Reproduce the tail of the data exactly. It starts at the line containing "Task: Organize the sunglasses" and runs to the last line.

Records drawn from a dataset:
•••••
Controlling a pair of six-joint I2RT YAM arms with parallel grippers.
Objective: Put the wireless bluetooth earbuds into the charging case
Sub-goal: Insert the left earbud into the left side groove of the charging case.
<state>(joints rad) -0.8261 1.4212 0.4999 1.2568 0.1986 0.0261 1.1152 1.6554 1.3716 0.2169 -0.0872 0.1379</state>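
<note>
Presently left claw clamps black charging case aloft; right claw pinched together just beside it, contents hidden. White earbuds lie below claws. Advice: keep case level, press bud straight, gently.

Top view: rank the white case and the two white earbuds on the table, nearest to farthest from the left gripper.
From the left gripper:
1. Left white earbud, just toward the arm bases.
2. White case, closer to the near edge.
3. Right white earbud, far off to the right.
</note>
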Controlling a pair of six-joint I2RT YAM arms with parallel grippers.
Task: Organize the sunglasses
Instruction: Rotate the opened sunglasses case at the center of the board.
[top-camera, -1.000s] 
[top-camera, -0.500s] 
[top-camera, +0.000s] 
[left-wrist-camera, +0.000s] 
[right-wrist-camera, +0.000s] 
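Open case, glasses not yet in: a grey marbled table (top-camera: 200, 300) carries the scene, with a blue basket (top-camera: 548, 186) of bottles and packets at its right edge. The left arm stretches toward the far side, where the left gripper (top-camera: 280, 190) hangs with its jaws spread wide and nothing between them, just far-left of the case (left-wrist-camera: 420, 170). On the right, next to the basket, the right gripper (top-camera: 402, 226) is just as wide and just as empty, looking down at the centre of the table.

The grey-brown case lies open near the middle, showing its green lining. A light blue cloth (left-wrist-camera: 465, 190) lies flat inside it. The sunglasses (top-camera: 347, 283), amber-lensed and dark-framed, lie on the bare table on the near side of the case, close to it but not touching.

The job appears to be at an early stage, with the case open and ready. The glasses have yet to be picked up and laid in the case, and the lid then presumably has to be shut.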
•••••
-- Problem solution --
Task: Organize the sunglasses
Instruction: Rotate the opened sunglasses case at the center of the board.
[top-camera, -1.000s] 
[top-camera, -0.500s] 
[top-camera, +0.000s] 
[left-wrist-camera, +0.000s] 
[right-wrist-camera, +0.000s] 
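Open case, glasses not yet in: a grey marbled table (top-camera: 200, 300) carries the scene, with a blue basket (top-camera: 548, 186) of bottles and packets at its right edge. The left arm stretches toward the far side, where the left gripper (top-camera: 280, 190) hangs with its jaws spread wide and nothing between them, just far-left of the case (left-wrist-camera: 420, 170). On the right, next to the basket, the right gripper (top-camera: 402, 226) is just as wide and just as empty, looking down at the centre of the table.

The grey-brown case lies open near the middle, showing its green lining. A light blue cloth (left-wrist-camera: 465, 190) lies flat inside it. The sunglasses (top-camera: 347, 283), amber-lensed and dark-framed, lie on the bare table on the near side of the case, close to it but not touching.

The job appears to be at an early stage, with the case open and ready. The glasses have yet to be picked up and laid in the case, and the lid then presumably has to be shut.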

This answer is complete as it stands.